2026-05-16T14:08:09Z

commit c84cc9b184e71f455d0cd8d6b829f20f34bf232b parent 634f91042b13e9512fa8db4c2191bcf3e4a3f18c Author: Jared Tobin Date: Sat, 16 May 2026 11:38:09 -0230 lib: base64 encoding and decoding Standard RFC 4648 §4 base64 (charset A-Za-z0-9+/, '=' padding). Strict decode: rejects unpadded inputs, non-multiple-of-4 lengths, invalid characters, and non-canonical encodings (non-zero non-data bits in the final quartet, per RFC §3.5). Encode dispatches over l rem 6 into six arms using go64 (6 bytes → word64BE), go32 (3 bytes → word32BE), and tail1/tail2 for the final padded quartet.
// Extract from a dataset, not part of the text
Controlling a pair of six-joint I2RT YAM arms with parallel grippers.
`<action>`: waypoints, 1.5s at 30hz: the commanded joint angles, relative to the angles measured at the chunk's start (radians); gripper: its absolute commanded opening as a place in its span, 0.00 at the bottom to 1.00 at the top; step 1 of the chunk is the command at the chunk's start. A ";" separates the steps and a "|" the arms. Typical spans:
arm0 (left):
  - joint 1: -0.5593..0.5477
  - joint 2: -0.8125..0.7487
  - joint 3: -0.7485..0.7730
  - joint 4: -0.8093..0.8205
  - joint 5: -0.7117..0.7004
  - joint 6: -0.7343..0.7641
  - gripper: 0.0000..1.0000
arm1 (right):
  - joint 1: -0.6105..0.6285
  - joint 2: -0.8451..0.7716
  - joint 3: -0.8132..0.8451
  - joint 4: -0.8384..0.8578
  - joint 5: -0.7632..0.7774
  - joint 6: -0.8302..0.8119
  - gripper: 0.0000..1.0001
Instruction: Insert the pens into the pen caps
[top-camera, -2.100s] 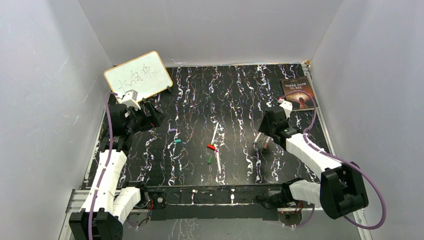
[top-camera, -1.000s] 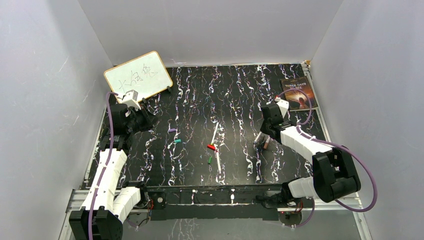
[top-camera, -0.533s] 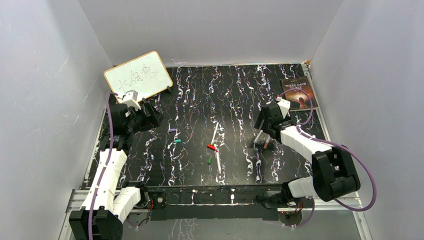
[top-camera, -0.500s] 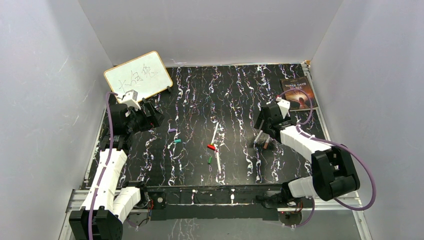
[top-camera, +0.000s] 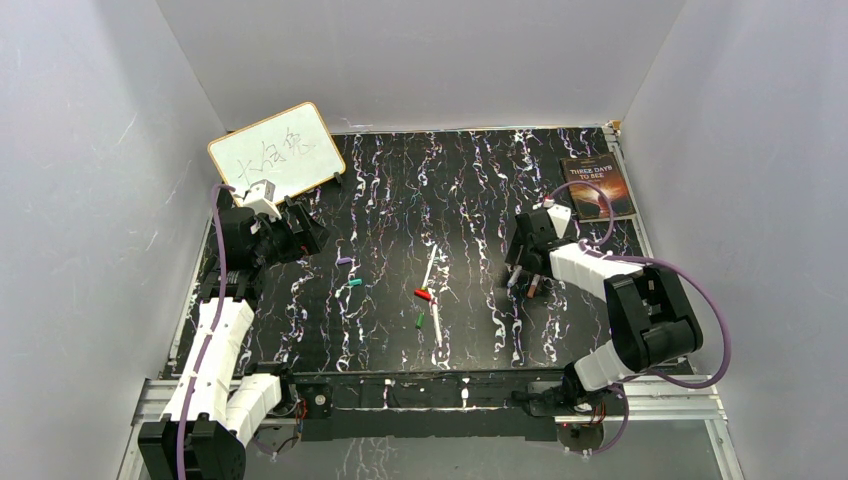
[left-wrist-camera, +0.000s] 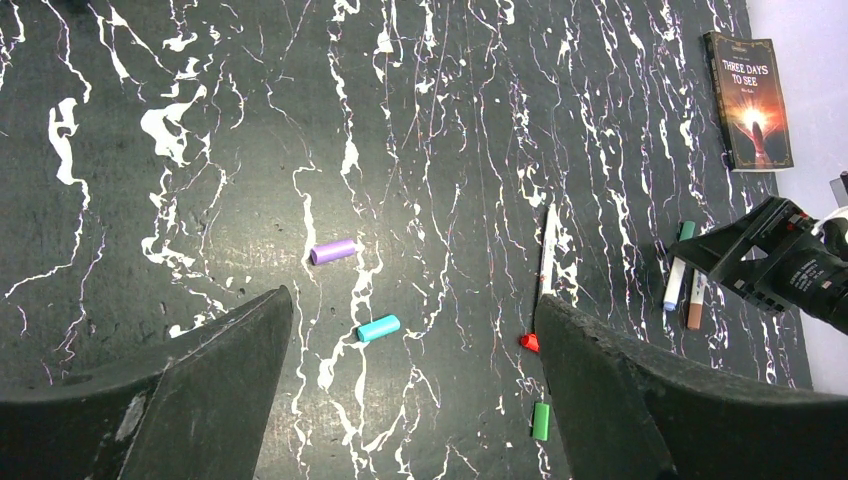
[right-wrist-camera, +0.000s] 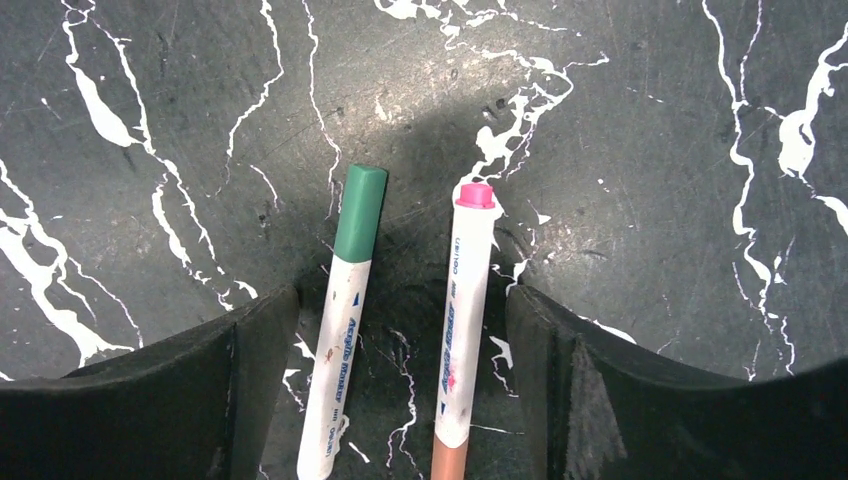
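On the black marbled table (top-camera: 400, 190), seen from above, lie four pens. Two are in the middle, one farther (top-camera: 431, 265) and one nearer (top-camera: 437, 327). The other two lie side by side under the right gripper (top-camera: 519, 274). Four loose caps are spread left of and among the middle pens: a purple cap (top-camera: 344, 261), a teal cap (top-camera: 354, 283), a red cap (top-camera: 422, 294) just beside the middle pens, and a green cap (top-camera: 420, 321). The left gripper (top-camera: 305, 232) hangs over the table's left side near a whiteboard (top-camera: 277, 150). A book (top-camera: 597, 187) lies at the far right.

In the left wrist view, the left gripper's fingers (left-wrist-camera: 180, 400) stand wide apart with nothing between them. All four caps show here, but only three pens. The spot where the nearer middle pen lies is covered by one finger.

In the right wrist view, the right gripper's fingers (right-wrist-camera: 250, 380) are spread and flank both pens. A green-ended pen (right-wrist-camera: 345, 310) lies on the left and a pink-tipped pen (right-wrist-camera: 462, 320) on the right, close together but not touching. The pink-tipped pen turns brownish lower down. The bottom edge of the view cuts off both pens. I cannot tell whether either finger touches a pen.
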 joint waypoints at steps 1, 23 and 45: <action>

Decode peels off the final 4-char quartet, then processes the body in chunks of 32/16/8/4 chars writing 3·word64BE, word64BE+word32BE, word32BE+word16BE, or word16BE+word8.

meta: initial scaffolding

2026-05-16T14:07:21Z

commit 634f91042b13e9512fa8db4c2191bcf3e4a3f18c Author: Jared Tobin Date: Sat, 16 May 2026 11:37:21 -0230 meta: initial scaffolding Mirror ppad-base16 (master, v0.2.1) project layout: LICENSE, .ghci, .gitignore, CHANGELOG, README, flake.nix/lock, and cabal file. Library set up to expose Data.ByteString.Base64 with the same llvm flag and dep bounds as ppad-base16.